The timer triggers a small writeback pass at the configured interval. Before each run, the helper script applies the configured per-run budget through writeback_limit so the host does not dump an unlimited amount of data to the backing device in one burst.

Recommended starting point for the current ~128 GiB host class:

  • mode: huge
  • interval: 30m
  • per-run budget: 256 MiB

That mode is intentional. The current kernel on the on-prem host exposes zram writeback support, but age-based idle tracking may not be available on every target kernel. The role therefore only allows idle or huge_idle modes when CONFIG_ZRAM_TRACK_ENTRY_ACTIME=y is present on the running kernel.

Treat this timer as pressure relief, not planned memory inventory.

Additional caveats:

  • The timer only becomes useful after a backing device is attached. Enabling the policy block without a working writeback device is not a valid configuration.
  • The default mode, huge, writes back pages that zstd could not compress well (stored at near-original size in RAM). This reclaims the physical memory those pages consume and pushes them to the backing device where the storage cost is negligible. For broader cold-page relief, use huge_idle with an appropriate idle_age_seconds threshold, which also sweeps idle compressible pages.
  • The timer applies a per-run writeback_limit budget to reduce the chance of sudden I/O bursts, but heavy writeback can still add latency to the backing storage tier under memory pressure.
  • On hosts that still keep a separate physical swap device enabled, zram writeback does not remove that device from the reclaim path automatically. Disk-backed swap remains a separate policy decision.

Two-Tier Swap Model

When a writeback backing device is attached and the policy timer is active, the zram device operates as a two-tier swap system:

Tier Backing Physical cost Latency Contents
RAM tier host physical memory compressed size (typ. 2-4x reduction) nanoseconds pages that compressed well
Backing tier dedicated block device zero RAM microseconds (NVMe) to milliseconds (SSD) pages that did not compress well, pushed by the writeback policy

The 16G zram disksize caps total uncompressed data across both tiers. When the device is 92% full, that means 92% of the 16 GiB logical capacity is occupied -- but the physical RAM cost depends on how much was compressed in the RAM tier vs. how much was offloaded to the backing tier.

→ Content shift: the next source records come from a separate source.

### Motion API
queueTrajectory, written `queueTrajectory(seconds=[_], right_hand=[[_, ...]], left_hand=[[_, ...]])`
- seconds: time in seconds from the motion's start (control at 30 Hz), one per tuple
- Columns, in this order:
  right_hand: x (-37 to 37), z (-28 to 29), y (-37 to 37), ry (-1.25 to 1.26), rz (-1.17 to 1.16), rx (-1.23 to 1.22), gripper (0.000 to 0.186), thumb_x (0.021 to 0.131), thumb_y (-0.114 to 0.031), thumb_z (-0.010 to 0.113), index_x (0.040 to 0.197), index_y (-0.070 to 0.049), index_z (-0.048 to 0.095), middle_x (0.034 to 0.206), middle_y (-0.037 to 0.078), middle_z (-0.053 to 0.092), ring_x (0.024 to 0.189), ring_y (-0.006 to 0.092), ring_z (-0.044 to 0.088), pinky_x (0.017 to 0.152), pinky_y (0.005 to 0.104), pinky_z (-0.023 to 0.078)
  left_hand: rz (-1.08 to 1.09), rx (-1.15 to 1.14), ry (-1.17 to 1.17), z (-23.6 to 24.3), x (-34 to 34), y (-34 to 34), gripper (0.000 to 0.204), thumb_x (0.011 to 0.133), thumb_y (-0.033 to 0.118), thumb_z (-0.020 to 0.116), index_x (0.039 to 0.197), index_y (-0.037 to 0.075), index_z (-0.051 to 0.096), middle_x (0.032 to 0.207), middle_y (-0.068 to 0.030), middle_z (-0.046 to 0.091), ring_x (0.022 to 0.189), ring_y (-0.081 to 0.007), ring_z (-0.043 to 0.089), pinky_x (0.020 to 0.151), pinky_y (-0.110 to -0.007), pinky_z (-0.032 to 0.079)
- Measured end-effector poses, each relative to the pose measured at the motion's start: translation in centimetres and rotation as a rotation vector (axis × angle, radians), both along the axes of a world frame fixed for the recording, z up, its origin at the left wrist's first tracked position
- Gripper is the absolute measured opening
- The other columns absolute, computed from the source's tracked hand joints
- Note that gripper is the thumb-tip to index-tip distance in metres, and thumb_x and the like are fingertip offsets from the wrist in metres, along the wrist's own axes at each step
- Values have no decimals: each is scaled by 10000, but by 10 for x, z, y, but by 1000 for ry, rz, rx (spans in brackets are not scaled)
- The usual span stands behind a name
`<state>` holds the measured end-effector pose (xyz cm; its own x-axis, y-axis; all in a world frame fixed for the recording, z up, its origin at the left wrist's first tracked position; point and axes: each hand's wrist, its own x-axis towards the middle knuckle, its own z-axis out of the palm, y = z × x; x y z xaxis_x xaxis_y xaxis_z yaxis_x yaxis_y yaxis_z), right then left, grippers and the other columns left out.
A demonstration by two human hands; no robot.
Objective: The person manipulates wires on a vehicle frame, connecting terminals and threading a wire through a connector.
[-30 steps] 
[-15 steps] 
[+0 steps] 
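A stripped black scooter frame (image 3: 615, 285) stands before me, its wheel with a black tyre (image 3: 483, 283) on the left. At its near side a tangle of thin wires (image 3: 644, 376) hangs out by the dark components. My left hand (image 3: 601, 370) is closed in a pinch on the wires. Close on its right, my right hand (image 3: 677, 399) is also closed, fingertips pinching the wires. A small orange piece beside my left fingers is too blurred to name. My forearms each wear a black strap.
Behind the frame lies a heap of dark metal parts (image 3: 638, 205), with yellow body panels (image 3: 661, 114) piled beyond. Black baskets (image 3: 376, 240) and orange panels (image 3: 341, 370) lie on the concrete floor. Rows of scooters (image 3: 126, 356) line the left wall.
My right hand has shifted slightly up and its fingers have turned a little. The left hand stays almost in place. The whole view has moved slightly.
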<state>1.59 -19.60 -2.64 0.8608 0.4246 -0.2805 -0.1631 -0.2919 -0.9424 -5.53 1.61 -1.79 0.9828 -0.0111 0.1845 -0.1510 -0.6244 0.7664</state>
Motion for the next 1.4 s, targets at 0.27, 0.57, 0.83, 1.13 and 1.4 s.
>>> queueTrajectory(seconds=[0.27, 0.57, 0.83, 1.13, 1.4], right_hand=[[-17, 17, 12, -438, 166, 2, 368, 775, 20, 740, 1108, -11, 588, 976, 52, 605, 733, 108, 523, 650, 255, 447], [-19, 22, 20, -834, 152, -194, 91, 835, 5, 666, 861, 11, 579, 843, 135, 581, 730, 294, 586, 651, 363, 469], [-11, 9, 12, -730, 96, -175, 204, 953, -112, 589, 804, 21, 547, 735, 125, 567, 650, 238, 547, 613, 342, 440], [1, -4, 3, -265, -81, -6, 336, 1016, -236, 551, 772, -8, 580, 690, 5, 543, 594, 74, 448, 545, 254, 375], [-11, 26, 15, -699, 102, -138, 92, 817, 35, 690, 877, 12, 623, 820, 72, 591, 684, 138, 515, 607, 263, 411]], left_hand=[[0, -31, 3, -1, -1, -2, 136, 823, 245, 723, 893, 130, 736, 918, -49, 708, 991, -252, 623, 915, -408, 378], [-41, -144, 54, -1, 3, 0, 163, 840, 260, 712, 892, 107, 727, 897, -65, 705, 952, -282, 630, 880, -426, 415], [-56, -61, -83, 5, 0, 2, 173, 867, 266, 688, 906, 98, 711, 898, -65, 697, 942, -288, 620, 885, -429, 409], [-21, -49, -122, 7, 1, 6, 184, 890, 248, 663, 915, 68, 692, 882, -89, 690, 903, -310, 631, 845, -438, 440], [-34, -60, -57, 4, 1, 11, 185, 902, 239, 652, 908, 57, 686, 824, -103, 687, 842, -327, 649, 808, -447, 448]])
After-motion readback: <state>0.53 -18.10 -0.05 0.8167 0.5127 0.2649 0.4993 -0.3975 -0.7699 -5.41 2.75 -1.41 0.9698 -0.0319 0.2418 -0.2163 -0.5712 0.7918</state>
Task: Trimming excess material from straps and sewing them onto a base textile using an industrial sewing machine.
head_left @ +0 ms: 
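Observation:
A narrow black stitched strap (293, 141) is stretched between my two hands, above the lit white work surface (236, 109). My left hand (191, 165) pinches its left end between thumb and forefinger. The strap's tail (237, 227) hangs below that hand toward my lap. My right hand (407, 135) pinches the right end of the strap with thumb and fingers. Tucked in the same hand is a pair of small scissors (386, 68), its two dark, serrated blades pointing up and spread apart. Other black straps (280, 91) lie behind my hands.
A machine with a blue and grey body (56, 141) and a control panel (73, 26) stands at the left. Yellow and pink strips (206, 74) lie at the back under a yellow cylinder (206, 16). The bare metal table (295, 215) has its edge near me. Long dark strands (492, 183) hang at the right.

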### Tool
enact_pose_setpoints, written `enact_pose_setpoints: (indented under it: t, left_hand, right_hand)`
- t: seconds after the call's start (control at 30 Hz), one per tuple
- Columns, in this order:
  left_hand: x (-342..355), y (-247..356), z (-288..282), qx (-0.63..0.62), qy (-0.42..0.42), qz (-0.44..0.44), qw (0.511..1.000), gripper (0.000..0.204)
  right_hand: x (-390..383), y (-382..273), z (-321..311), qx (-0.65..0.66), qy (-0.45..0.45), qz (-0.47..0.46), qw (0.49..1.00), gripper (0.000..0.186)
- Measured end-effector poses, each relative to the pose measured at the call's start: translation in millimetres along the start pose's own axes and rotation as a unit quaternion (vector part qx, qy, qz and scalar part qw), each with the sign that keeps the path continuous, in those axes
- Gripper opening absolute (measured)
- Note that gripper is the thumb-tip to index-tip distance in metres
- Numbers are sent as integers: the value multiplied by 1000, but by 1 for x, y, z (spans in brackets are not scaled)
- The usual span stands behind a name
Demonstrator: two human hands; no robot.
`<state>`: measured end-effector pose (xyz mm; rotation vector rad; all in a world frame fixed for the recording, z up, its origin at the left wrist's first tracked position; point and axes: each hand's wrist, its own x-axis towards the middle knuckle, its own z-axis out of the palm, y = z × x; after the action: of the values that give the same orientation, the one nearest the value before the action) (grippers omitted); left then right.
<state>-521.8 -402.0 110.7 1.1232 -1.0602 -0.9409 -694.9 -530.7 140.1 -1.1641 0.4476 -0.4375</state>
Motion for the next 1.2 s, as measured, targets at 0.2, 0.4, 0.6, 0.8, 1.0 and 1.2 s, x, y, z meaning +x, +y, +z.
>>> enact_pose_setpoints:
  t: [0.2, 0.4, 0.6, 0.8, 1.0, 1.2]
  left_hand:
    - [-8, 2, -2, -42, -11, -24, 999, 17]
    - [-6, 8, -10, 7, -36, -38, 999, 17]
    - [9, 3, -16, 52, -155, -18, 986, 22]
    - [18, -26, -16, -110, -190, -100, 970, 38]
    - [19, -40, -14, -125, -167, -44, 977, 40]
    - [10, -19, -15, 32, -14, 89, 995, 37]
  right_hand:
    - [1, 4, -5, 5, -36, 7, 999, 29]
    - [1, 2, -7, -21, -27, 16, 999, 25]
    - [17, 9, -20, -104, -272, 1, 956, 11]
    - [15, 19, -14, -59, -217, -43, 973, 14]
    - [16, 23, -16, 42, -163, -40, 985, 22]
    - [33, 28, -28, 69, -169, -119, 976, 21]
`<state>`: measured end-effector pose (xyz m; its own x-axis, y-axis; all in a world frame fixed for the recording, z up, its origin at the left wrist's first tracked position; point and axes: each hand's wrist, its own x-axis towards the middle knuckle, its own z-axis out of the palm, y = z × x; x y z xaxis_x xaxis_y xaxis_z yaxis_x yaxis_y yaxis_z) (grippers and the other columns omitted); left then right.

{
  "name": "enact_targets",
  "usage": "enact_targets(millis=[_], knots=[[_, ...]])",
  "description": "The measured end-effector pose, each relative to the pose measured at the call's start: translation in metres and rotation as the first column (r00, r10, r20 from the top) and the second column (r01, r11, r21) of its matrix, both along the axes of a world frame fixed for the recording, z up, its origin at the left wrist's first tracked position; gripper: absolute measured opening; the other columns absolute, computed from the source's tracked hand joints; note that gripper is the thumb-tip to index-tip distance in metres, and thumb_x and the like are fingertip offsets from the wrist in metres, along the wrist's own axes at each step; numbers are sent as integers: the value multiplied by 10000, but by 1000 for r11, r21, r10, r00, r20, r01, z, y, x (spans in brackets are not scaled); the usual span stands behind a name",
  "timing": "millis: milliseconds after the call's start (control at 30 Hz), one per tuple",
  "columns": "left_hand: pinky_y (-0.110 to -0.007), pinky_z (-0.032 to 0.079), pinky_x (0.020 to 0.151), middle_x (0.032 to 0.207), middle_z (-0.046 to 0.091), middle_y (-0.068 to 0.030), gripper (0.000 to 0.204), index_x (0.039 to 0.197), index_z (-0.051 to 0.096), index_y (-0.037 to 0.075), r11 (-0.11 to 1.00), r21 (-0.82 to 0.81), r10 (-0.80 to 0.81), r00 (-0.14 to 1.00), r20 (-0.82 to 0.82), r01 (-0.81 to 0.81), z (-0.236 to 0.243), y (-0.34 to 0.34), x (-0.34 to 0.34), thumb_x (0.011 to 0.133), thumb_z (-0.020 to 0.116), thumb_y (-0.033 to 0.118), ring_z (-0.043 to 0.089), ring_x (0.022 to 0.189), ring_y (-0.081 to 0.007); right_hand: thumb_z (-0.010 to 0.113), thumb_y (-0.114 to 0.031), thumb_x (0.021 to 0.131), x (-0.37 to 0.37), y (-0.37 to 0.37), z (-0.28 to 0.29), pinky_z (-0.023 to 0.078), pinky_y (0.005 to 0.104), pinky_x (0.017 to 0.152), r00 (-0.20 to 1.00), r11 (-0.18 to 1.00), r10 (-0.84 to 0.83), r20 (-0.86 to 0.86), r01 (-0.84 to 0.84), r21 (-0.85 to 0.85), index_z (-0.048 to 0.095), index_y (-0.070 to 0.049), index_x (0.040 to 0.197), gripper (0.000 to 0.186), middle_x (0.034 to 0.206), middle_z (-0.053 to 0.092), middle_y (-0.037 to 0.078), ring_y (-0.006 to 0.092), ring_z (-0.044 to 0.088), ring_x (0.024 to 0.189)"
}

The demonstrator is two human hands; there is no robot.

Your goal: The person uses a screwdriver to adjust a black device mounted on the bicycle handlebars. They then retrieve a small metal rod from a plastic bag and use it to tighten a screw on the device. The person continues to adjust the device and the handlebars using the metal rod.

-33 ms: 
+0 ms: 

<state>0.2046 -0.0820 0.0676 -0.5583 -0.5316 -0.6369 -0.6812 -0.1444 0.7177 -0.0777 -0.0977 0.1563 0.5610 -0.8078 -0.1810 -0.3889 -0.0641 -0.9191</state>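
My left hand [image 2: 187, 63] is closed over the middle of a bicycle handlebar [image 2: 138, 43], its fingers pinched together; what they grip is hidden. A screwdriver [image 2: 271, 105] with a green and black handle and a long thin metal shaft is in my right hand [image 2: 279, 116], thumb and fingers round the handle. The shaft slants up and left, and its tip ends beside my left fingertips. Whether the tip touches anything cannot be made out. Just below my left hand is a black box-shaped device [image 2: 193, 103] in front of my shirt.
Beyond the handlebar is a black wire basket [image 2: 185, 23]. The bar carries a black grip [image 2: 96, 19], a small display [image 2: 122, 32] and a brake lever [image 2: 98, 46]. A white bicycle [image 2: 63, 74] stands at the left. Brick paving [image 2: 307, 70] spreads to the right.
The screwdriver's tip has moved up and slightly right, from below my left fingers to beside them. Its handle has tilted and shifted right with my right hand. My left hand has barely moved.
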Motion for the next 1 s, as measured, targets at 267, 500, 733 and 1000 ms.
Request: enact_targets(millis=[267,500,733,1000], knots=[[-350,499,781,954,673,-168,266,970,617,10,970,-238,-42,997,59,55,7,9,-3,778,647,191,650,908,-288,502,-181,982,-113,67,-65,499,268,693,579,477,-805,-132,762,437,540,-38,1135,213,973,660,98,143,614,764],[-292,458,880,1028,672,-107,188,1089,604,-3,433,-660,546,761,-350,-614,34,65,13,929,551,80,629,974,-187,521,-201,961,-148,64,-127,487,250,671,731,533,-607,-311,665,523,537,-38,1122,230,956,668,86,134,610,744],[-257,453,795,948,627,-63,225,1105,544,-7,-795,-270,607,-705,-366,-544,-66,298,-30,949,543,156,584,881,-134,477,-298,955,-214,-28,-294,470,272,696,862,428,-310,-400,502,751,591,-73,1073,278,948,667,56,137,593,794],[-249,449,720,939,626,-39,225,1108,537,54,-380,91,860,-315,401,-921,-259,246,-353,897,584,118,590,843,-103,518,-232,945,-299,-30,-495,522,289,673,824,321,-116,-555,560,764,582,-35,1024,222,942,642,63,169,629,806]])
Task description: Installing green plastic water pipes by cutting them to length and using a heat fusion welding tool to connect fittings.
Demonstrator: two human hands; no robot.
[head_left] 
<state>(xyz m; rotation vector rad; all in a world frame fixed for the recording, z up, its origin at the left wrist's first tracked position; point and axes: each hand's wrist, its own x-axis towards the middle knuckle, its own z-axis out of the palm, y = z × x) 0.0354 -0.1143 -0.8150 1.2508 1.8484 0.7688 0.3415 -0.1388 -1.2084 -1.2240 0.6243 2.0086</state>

Example from a running 10-VM lab on a 125 GiB host:

Python
Total swap data:       14.7 GiB uncompressed (92% of 16 GiB cap)├── RAM tier:           4.0 GiB physical (compressed from ~12.9 GiB)│   └── Compression:   3.2:1 ratio, saving ~8.9 GiB└── Backing tier:       1.8 GiB on NVMe (zero RAM cost)    └── Headroom:      30.2 GiB of 32 GiB LV remainingEffective RAM saved:   10.7 GiB (compression) + 1.8 GiB (writeback) = 12.5 GiB

Without the backing tier, those 1.8 GiB of incompressible pages would consume ~1.8 GiB of physical RAM (stored at near-original size in the zram device).

The Cockpit observer's zram panel reflects this model:

  • The Swap Capacity card shows separate RAM-tier and backing-tier occupancy meters
  • The Utilization Mix bar shows four segments: RAM cost, compression avoided, writeback offloaded, and free logical capacity
  • The RAM Avoided card splits its total into compression savings and writeback offload
  • The memory overview's pressure scoring reduces the zram-utilization penalty when a backing store is active with headroom, since 92% zram occupancy with a working writeback tier is not the same threat as 92% without one

Transparent Huge Pages

THP allows the kernel to back anonymous memory with 2 MiB pages instead of the default 4 KiB pages. Fewer page-table entries means lower TLB miss rates and measurable throughput improvement for memory-intensive workloads.

The policy sets THP to madvise, not always:

  • madvise means the kernel only allocates huge pages when the application explicitly requests them via madvise(MADV_HUGEPAGE). QEMU and the JVM both do this when configured to.
  • always would apply huge pages to every anonymous mapping. That can trigger aggressive background compaction and allocation stalls that are worse than the TLB improvement.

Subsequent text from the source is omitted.